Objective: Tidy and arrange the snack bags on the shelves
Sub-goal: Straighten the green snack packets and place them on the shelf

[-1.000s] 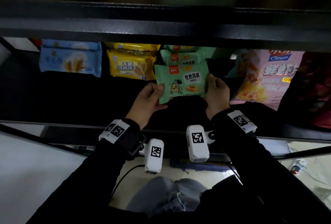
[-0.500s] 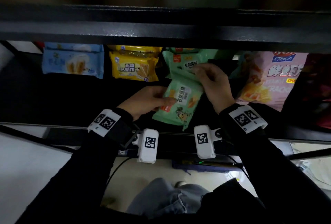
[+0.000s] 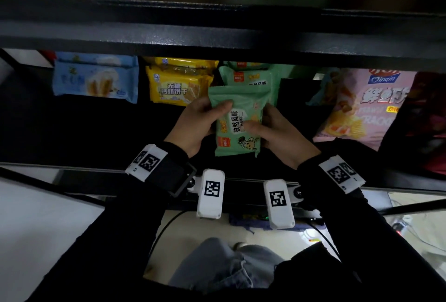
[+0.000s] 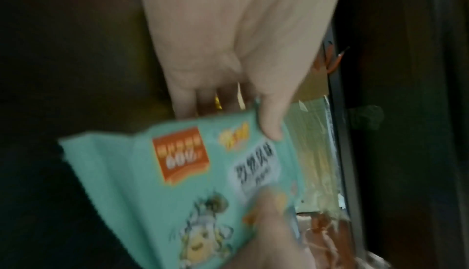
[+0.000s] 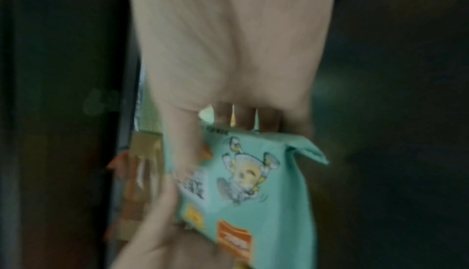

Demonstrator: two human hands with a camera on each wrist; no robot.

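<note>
A mint-green snack bag [image 3: 237, 120] stands on end, its print sideways, over the dark shelf [image 3: 84, 130] in the head view. My left hand [image 3: 205, 118] grips its left edge, thumb on the front. My right hand [image 3: 268, 128] grips the right edge, thumb across the label. The left wrist view shows the same green bag [image 4: 193, 183] pinched under the left thumb [image 4: 271, 121]. In the right wrist view the green bag [image 5: 253, 189] is held by the right hand's fingers [image 5: 243, 117] behind it. More green bags [image 3: 251, 76] are stacked just behind.
On the shelf lie a blue wafer bag [image 3: 96, 77] at the left, yellow biscuit bags [image 3: 179, 84] beside it, and a large pink prawn-cracker bag [image 3: 369, 106] at the right. A black shelf board [image 3: 217, 36] overhangs everything. A dark red bag [image 3: 432, 118] sits far right.
The green bag has turned from level to on end. It dipped toward me, tilted, half a second ago, and is now back up in front of the green stack, held by both hands.
</note>
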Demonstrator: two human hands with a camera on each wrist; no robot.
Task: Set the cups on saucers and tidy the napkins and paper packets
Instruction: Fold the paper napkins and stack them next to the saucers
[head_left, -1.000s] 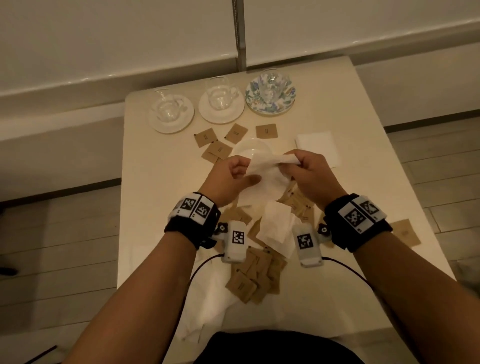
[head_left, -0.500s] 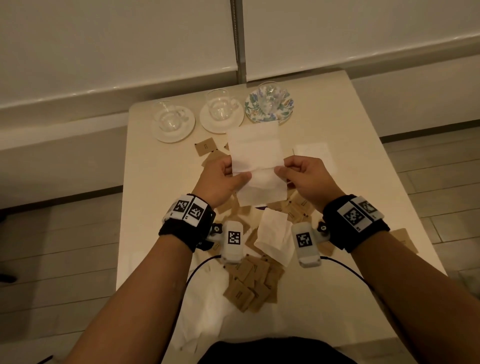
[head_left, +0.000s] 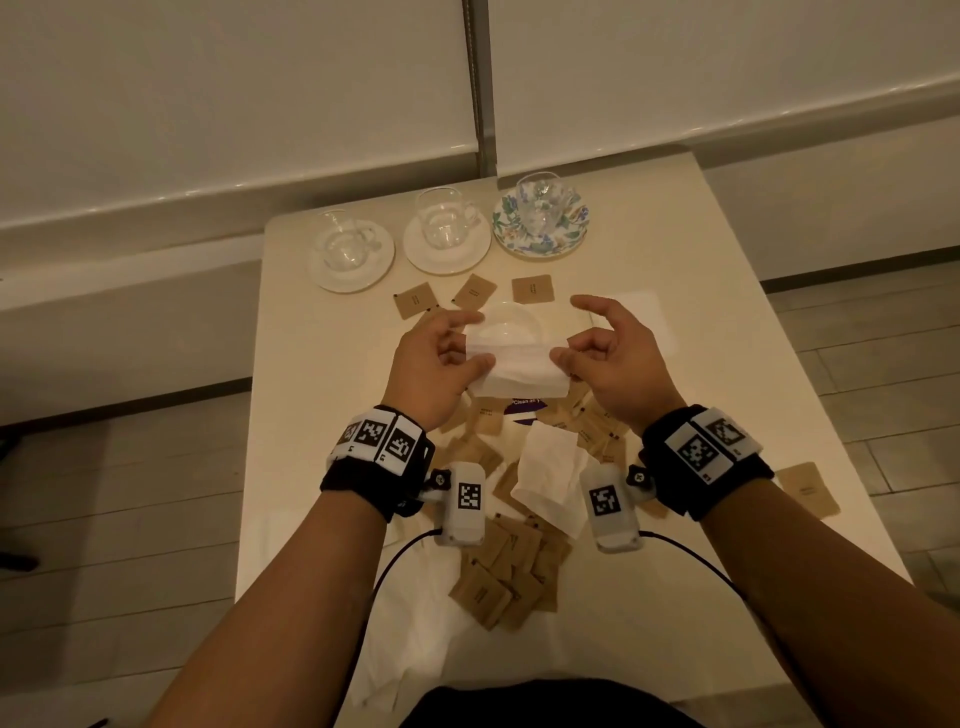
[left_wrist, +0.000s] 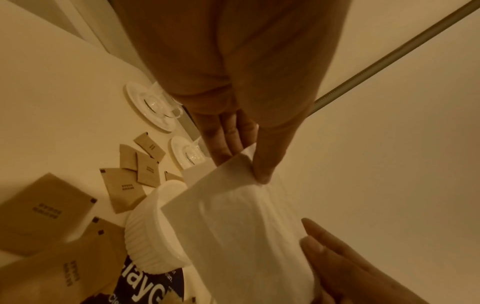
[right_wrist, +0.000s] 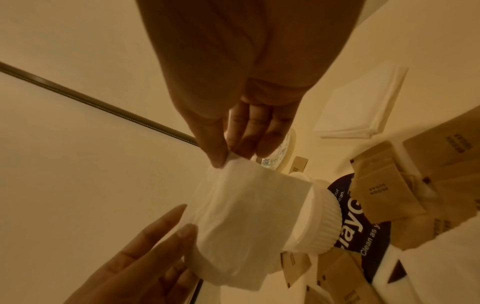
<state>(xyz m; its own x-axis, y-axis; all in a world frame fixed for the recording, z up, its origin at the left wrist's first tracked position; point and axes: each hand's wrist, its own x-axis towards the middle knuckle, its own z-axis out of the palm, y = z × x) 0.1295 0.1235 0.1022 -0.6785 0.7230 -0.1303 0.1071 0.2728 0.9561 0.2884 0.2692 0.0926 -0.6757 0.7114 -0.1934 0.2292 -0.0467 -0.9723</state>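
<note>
Both hands hold one white napkin (head_left: 514, 366) above the table's middle, folded into a short wide band. My left hand (head_left: 460, 345) pinches its left end between thumb and fingers (left_wrist: 262, 164). My right hand (head_left: 569, 348) pinches the right end (right_wrist: 223, 156), its index finger stretched out. Three glass cups stand on saucers along the far edge: one (head_left: 345, 244) on a white saucer (head_left: 324, 278), one (head_left: 447, 223) on a white saucer (head_left: 415, 257), one (head_left: 543, 208) on a floral saucer (head_left: 506, 231). Brown paper packets (head_left: 498, 571) lie heaped near me, with three more (head_left: 474, 292) past my hands.
A white ribbed bowl (left_wrist: 148, 236) sits under the held napkin, beside a dark purple sachet (head_left: 524, 405). A rumpled napkin (head_left: 550, 473) lies between my wrists. A folded napkin stack (right_wrist: 363, 107) rests at the right. One packet (head_left: 808, 488) lies near the right edge.
The napkin went from bunched, to spread tall between both hands, to folded down into a low band now. Both hands keep their hold on its ends.
</note>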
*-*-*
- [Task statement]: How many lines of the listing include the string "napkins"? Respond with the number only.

- [Solved problem]: 2